Take the idea of graphic novels. Essentially, these are comic books for adults. Some of the works are quite striking and even powerful. But War and Peace they’re not. They’re not even Valley of the Dolls.

It’s impossible to reproduce a novel’s deep characterizations and nuances of plot development in a comic book format. I’ve had a couple of my short stories done in graphic style and, while I’m pleased with the results, I don’t see how a novel could be done that way — except by boiling down the novel to a few incidents and characters and tossing away almost all of the depth and plot development.

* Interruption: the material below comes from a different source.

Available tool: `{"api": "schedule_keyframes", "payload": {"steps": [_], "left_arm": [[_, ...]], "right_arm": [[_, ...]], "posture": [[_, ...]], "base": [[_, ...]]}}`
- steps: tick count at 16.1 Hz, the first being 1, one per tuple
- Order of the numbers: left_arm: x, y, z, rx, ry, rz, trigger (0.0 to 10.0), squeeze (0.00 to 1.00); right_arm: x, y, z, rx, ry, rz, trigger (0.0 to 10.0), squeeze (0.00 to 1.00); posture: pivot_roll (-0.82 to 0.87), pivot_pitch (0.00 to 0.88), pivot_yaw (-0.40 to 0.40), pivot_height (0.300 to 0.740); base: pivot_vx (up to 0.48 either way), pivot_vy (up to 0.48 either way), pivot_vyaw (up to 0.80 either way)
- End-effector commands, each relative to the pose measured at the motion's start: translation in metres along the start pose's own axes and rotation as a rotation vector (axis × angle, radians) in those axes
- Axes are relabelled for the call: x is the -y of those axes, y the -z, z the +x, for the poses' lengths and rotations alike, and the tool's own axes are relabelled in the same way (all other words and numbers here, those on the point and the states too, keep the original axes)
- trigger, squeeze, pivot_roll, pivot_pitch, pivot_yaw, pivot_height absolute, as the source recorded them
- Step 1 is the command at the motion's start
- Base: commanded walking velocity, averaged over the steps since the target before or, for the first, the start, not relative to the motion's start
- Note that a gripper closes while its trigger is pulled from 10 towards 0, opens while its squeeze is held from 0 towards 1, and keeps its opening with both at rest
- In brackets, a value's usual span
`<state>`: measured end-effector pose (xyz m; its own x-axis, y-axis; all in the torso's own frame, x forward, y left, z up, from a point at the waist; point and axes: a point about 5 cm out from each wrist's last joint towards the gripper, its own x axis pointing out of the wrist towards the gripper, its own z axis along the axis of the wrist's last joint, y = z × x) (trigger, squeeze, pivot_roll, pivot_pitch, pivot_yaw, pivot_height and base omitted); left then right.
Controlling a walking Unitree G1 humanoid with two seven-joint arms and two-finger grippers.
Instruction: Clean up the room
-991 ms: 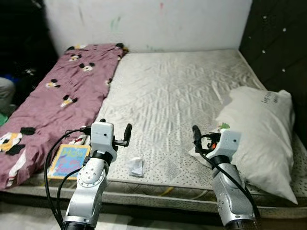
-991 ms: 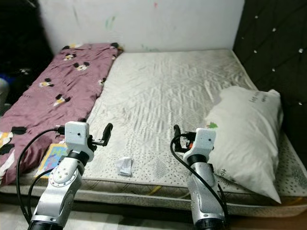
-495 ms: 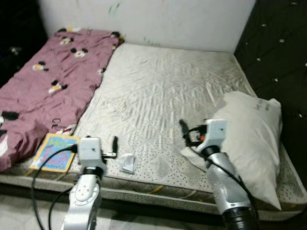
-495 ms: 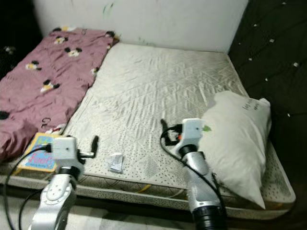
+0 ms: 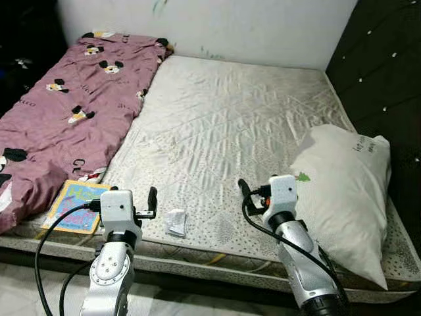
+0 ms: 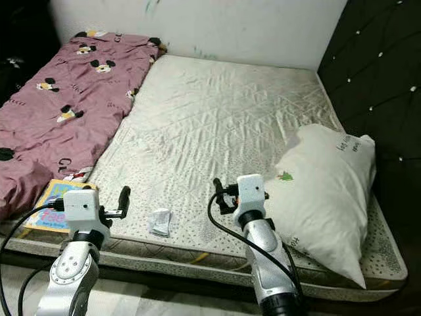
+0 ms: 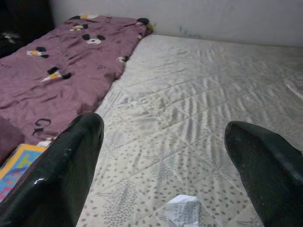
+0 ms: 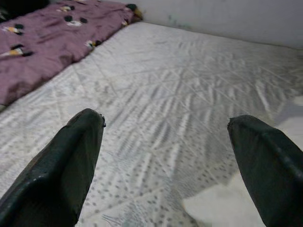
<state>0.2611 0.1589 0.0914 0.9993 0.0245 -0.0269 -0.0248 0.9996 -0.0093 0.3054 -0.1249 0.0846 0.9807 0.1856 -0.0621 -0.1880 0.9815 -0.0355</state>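
A crumpled white wrapper [image 5: 175, 222] lies on the bare mattress [image 5: 230, 125] near its front edge. My left gripper [image 5: 151, 197] is open just left of the wrapper, and the left wrist view shows the wrapper [image 7: 182, 211] low between the fingers [image 7: 71, 161]. A colourful book [image 5: 77, 206] rests at the mattress's front left corner, beside a purple mouse-print blanket [image 5: 59, 112]. Over the mattress's front right part, my right gripper [image 5: 242, 187] is open with nothing in it, close to a large white pillow [image 5: 345, 191].
A white wall [image 5: 250, 26] stands behind the bed and a dark padded panel [image 5: 388, 72] runs along its right side. Pale floor [image 5: 26, 289] lies below the mattress's front edge. The pillow's corner [image 8: 222, 208] shows in the right wrist view.
The whole picture has shifted, so the camera has moved and the bed looks closer. Both arms stay raised before the bed with fingers open. The left gripper now sits lower, nearer the wrapper.
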Motion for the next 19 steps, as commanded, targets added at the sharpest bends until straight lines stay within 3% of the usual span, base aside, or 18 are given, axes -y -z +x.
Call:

There are two things wrong with this statement. One is that graphic novels must be based on print novels and the other is that they can't have depth or literary quality of their own. My long list of counterexamples (drawn straight off the top of my head) would include Darwyn Cooke's adaptations of Richard Parker's Hunter novels (which have plenty of depth and characterization and layer onto that a rich visual evocation of urban life in the 1950s); Dash Shaw's Bodyworld; the complex and fascinating Logicomix; and Art Spiegelman's Maus, the book that really got this category started.